» **What is being asked**:
Examine the data below and state how many lines contain "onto", offering no other words.
[Start of section]
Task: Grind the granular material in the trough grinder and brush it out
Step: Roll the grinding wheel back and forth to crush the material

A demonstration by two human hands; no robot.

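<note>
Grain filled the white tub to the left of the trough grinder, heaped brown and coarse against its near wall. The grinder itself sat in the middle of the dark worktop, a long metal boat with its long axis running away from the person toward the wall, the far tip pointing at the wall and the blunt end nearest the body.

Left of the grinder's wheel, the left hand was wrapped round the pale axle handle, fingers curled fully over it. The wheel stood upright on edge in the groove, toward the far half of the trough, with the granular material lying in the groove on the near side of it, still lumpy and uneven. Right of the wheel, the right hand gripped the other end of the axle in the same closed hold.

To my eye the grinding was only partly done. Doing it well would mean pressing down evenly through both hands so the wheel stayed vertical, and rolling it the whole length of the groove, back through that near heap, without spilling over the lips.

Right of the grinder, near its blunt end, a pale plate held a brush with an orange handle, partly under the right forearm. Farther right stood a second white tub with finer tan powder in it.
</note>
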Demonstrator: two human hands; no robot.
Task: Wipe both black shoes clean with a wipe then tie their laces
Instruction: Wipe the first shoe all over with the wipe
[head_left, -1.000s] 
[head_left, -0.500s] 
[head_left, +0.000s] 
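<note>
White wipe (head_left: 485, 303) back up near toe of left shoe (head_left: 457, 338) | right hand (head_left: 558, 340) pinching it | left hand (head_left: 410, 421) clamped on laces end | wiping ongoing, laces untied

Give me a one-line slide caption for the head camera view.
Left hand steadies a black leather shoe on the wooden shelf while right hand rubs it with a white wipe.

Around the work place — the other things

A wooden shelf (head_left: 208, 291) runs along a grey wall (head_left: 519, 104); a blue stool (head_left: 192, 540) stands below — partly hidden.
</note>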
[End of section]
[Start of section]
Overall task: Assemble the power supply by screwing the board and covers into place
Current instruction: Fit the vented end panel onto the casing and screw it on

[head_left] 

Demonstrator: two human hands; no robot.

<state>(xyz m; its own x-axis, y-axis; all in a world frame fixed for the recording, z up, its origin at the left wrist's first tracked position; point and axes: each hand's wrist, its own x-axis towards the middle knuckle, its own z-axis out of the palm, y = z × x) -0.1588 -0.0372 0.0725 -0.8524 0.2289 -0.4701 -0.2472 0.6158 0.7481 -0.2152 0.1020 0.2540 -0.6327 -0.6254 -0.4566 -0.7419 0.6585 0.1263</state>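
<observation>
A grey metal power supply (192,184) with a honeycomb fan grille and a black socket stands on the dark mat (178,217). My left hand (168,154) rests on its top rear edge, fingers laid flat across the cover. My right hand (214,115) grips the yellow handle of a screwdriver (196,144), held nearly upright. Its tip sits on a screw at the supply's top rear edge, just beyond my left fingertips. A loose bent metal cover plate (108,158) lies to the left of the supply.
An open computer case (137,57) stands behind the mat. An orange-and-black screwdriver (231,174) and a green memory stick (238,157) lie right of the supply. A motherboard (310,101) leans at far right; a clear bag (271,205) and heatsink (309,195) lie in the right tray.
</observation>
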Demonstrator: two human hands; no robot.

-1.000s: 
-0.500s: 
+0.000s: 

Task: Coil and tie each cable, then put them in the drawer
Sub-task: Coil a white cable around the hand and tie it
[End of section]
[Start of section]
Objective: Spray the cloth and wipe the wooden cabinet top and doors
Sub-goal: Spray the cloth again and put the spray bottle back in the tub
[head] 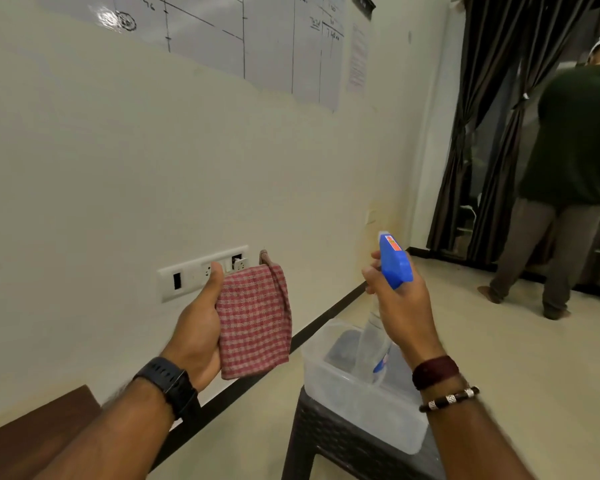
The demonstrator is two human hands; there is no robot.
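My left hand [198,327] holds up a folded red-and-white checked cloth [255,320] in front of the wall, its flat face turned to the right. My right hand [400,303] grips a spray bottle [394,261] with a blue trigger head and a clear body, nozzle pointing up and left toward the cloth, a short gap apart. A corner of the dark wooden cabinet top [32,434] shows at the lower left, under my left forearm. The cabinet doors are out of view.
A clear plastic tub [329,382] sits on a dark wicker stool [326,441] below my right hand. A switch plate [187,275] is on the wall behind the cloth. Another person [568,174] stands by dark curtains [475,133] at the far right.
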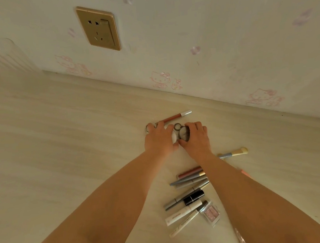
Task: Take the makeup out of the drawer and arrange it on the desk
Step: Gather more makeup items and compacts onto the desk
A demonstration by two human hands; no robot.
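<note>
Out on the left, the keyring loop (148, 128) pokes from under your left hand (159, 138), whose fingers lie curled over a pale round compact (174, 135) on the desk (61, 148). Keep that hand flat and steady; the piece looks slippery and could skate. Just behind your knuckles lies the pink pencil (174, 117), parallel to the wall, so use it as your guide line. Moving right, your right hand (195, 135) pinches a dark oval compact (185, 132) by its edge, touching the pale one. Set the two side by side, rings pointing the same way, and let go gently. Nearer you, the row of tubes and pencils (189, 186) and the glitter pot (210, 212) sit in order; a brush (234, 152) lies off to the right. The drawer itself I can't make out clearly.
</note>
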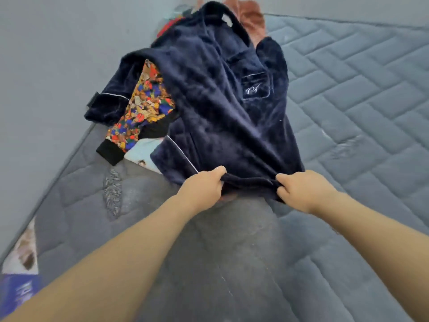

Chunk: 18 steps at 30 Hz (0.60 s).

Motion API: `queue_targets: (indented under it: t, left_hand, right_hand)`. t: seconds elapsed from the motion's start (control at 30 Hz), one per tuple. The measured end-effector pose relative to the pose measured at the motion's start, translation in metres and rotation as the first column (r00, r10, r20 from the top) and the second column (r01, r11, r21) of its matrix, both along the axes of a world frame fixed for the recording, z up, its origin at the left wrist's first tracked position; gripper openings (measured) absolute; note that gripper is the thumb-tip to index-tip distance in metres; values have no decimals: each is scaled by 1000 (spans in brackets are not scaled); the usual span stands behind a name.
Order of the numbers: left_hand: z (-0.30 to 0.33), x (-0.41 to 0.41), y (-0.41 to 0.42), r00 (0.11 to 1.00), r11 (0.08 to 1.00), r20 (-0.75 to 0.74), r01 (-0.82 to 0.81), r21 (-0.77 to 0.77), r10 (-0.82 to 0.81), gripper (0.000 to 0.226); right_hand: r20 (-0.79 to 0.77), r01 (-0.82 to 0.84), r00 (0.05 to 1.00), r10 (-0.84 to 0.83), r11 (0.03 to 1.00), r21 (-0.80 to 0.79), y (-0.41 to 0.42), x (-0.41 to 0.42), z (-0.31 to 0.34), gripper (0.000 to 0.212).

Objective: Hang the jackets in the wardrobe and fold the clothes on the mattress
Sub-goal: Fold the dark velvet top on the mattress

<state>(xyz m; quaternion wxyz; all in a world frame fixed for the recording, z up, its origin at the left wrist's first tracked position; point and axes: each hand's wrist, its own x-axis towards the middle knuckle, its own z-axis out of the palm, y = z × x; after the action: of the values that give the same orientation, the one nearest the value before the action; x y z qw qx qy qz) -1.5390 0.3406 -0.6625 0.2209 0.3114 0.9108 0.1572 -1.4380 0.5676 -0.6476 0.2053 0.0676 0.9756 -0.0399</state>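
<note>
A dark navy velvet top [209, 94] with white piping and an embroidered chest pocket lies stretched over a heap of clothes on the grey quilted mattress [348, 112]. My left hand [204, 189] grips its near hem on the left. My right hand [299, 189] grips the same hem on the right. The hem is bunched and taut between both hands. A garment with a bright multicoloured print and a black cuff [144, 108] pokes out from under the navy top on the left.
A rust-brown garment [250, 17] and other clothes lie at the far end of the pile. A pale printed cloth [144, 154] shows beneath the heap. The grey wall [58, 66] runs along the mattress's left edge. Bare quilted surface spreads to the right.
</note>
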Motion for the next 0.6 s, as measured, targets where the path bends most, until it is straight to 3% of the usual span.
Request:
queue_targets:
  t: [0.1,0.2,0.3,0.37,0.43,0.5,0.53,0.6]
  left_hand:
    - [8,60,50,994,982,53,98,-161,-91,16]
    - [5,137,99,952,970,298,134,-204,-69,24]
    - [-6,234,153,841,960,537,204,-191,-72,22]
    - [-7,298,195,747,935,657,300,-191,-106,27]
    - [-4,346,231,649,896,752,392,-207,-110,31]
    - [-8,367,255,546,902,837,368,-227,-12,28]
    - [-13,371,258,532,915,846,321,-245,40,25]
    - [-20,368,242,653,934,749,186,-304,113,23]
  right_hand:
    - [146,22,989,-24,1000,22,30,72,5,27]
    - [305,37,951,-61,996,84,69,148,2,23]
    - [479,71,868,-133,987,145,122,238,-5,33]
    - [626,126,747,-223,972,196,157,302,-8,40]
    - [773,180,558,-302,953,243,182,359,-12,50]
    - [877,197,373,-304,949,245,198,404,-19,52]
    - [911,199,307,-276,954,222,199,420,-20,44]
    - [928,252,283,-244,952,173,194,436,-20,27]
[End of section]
» **Task answer**:
2